▶ [EXERCISE DESCRIPTION]:
Transcribe the data verbatim and drop its images.

▶ [SUPPLIED MATERIAL]:
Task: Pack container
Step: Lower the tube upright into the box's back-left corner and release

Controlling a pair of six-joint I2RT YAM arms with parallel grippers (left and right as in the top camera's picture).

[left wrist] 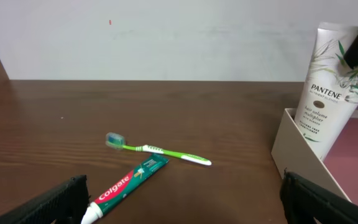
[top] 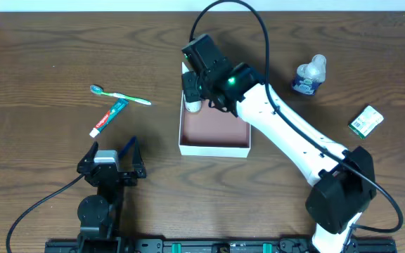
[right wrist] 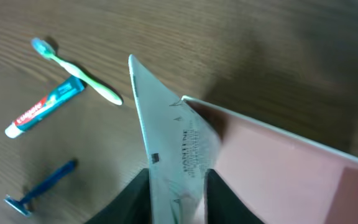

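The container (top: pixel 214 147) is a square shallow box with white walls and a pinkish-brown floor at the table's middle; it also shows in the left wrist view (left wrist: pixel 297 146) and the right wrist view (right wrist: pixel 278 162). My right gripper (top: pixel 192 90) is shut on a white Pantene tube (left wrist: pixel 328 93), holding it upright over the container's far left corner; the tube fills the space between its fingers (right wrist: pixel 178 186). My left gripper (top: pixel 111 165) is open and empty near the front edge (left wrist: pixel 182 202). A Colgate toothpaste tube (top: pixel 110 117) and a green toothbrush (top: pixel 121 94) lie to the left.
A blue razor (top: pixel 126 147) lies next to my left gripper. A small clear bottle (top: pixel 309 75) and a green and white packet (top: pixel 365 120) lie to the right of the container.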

▶ [ANSWER TO THIS TASK]:
Task: Pack container
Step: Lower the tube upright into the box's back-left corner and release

Controlling a pair of six-joint I2RT YAM arms with parallel grippers (left and right as in the top camera's picture).

[left wrist] 
[top] 
[right wrist] 

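The container (top: pixel 214 147) is a square shallow box with white walls and a pinkish-brown floor at the table's middle; it also shows in the left wrist view (left wrist: pixel 297 146) and the right wrist view (right wrist: pixel 278 162). My right gripper (top: pixel 192 90) is shut on a white Pantene tube (left wrist: pixel 328 93), holding it upright over the container's far left corner; the tube fills the space between its fingers (right wrist: pixel 178 186). My left gripper (top: pixel 111 165) is open and empty near the front edge (left wrist: pixel 182 202). A Colgate toothpaste tube (top: pixel 110 117) and a green toothbrush (top: pixel 121 94) lie to the left.
A blue razor (top: pixel 126 147) lies next to my left gripper. A small clear bottle (top: pixel 309 75) and a green and white packet (top: pixel 365 120) lie to the right of the container.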

This answer has been given in full.